[SUPPORT] HoodieSnapshotExporter is broken with PR HUDI-712

Gatsby-Lee commented 1 month ago

Describe the problem you faced

In HUDI-712, the "overwrite=false" was added.

When spark executors were terminated somehow, there are chances that the target path was created and already existed.

In this case, if the failed Spark "Task" is retried by other executors, it would fail since the target path already existed.

Expected behavior

The HoodieSnapshotExporter completes even when the failed "Tasks" are retried.

ad1happy2go commented 1 month ago

@Gatsby-Lee PR comment shows this was added to keep in find that user accidentally don't overwrite the data. Failed tasks retry should not fail this, but Job retry should fail which should be the expected behaviour.

Gatsby-Lee commented 1 month ago

@ad1happy2go I noticed that the Task level retry failed as well. ( not Job level )

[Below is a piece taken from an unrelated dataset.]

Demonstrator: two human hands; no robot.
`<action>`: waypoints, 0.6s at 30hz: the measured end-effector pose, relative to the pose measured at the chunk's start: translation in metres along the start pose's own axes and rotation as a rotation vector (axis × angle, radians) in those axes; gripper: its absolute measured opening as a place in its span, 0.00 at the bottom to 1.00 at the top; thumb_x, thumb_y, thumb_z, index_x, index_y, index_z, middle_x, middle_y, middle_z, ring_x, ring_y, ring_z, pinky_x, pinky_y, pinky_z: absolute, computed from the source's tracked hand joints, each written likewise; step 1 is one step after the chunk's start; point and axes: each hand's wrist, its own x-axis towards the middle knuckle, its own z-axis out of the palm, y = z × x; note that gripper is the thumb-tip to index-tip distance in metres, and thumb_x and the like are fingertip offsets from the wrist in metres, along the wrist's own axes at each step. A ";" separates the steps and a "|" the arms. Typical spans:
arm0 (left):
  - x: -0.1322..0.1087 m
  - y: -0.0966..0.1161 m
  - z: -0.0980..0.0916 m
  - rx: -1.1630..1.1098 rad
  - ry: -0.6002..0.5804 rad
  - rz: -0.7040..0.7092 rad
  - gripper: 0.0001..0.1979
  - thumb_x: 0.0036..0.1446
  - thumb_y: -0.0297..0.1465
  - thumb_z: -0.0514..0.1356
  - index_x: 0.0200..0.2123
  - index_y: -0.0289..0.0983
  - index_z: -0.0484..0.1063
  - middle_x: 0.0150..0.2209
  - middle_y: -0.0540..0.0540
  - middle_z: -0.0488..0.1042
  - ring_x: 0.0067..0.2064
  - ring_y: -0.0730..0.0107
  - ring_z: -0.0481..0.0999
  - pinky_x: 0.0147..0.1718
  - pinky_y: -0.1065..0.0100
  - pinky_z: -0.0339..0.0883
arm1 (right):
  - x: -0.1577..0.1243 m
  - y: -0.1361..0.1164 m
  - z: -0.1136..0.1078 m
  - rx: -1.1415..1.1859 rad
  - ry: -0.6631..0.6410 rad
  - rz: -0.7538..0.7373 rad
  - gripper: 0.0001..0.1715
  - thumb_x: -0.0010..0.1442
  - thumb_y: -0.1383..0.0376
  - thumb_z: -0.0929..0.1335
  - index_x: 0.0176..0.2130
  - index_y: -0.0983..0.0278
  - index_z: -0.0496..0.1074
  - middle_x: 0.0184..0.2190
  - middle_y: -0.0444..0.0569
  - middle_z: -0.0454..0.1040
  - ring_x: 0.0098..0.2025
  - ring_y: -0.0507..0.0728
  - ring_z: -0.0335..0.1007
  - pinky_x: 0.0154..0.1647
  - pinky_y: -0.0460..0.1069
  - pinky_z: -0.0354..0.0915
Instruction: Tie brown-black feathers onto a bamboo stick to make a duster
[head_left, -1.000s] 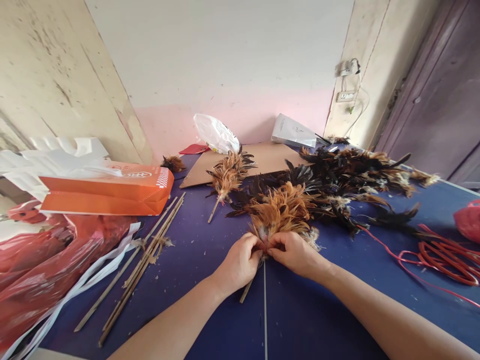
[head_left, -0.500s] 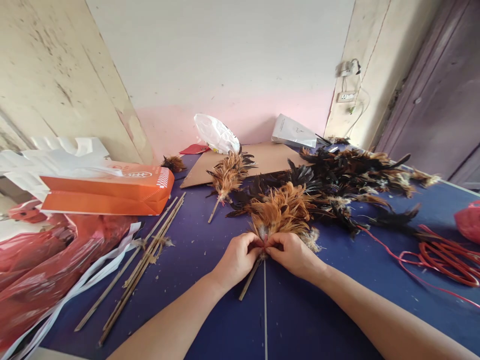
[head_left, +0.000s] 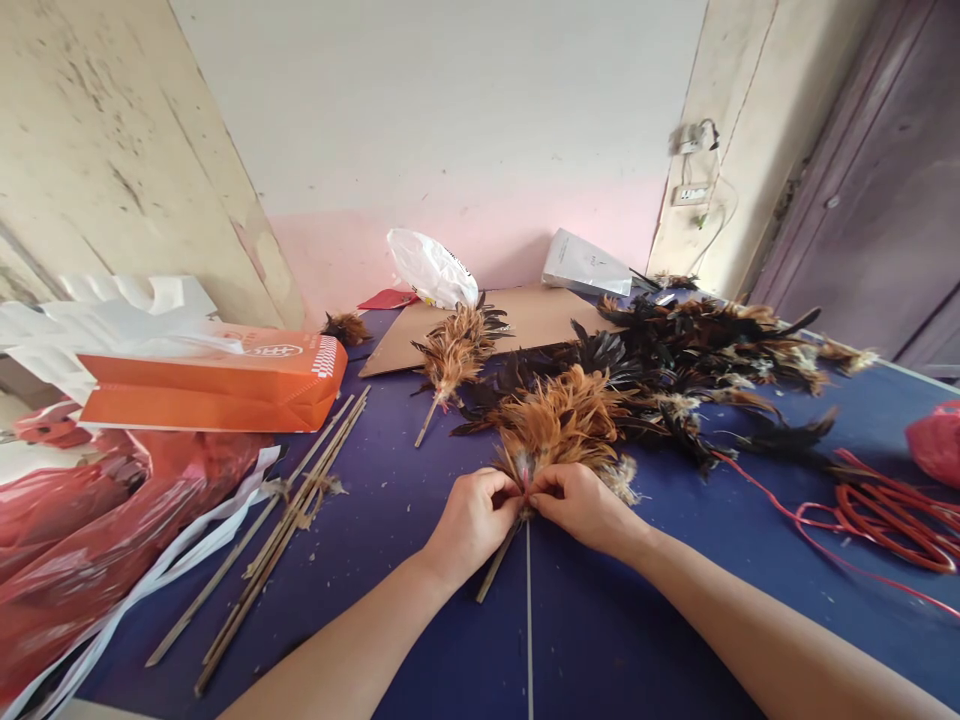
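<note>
A feather duster (head_left: 566, 410) with golden-brown feathers lies on the blue table (head_left: 420, 670), its thin wooden stick (head_left: 495, 568) pointing towards me. Red string (head_left: 526, 476) circles the feathers' base. My left hand (head_left: 472, 520) and my right hand (head_left: 589, 510) meet there, each pinching at the string with thumb and forefinger; the fingers partly cover the tie. Beyond my left hand rests a second duster (head_left: 457, 350), also bound in red at its base. Loose black and brown feathers (head_left: 697, 345) are heaped past my right hand.
Thin sticks (head_left: 292, 530) lie on the left, beside an orange paper bag (head_left: 210, 390) and red plastic bags (head_left: 172, 490). Coiled red string (head_left: 892, 510) lies at the right. Cardboard (head_left: 397, 335), a white plastic bag (head_left: 431, 265) and a grey-white box (head_left: 585, 265) are at the back.
My hands stay at the duster's base with their fingertips a little further apart, and more of the red tie shows between them. Otherwise the scene looks the same.
</note>
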 end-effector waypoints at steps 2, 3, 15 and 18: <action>-0.001 0.000 0.001 0.012 0.000 0.026 0.05 0.48 0.25 0.59 0.22 0.36 0.73 0.25 0.49 0.73 0.28 0.72 0.72 0.29 0.72 0.62 | 0.000 -0.001 0.000 -0.004 0.001 0.008 0.08 0.50 0.66 0.64 0.23 0.65 0.69 0.19 0.41 0.66 0.23 0.49 0.58 0.24 0.43 0.53; -0.002 0.000 0.002 0.018 0.000 0.036 0.06 0.48 0.24 0.58 0.22 0.36 0.73 0.25 0.48 0.73 0.28 0.72 0.72 0.29 0.73 0.62 | -0.001 -0.001 -0.001 -0.006 0.002 0.012 0.08 0.50 0.66 0.64 0.23 0.65 0.69 0.19 0.41 0.66 0.23 0.49 0.58 0.24 0.43 0.53; -0.006 0.004 0.003 0.035 0.002 0.128 0.09 0.48 0.21 0.56 0.26 0.36 0.76 0.28 0.46 0.75 0.31 0.71 0.74 0.32 0.72 0.65 | -0.001 -0.001 -0.001 -0.026 0.010 0.023 0.08 0.49 0.66 0.63 0.23 0.65 0.70 0.19 0.41 0.66 0.23 0.49 0.58 0.23 0.43 0.52; -0.006 0.004 0.003 0.045 0.009 0.121 0.07 0.48 0.23 0.58 0.27 0.36 0.76 0.28 0.46 0.75 0.31 0.70 0.74 0.32 0.72 0.65 | -0.001 0.001 0.001 -0.024 0.014 0.015 0.08 0.49 0.67 0.63 0.23 0.65 0.70 0.19 0.41 0.66 0.23 0.49 0.59 0.24 0.43 0.53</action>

( I don't know much about how Spark works ) But, the "overwrite=false" basically makes the existing path ( created by the terminated executors ) cause the Job's failure. ( I am on EMR on EKS with spot instance )

      FileUtil.copy(
          executorSourceFs,
          sourceFilePath,
          executorOutputFs,
          new Path(toPartitionPath, sourceFilePath.getName()),
          false,
          false,   <--- "this"
          executorOutputFs.getConf());
    }, parallelism);

Gatsby-Lee commented 1 month ago

@ad1happy2go I tested with the on-demand instance in EMR on EKS. In my case, if Tasks are not retried due to the terminated k8e Pods ( in spot instance ), then there is no issue.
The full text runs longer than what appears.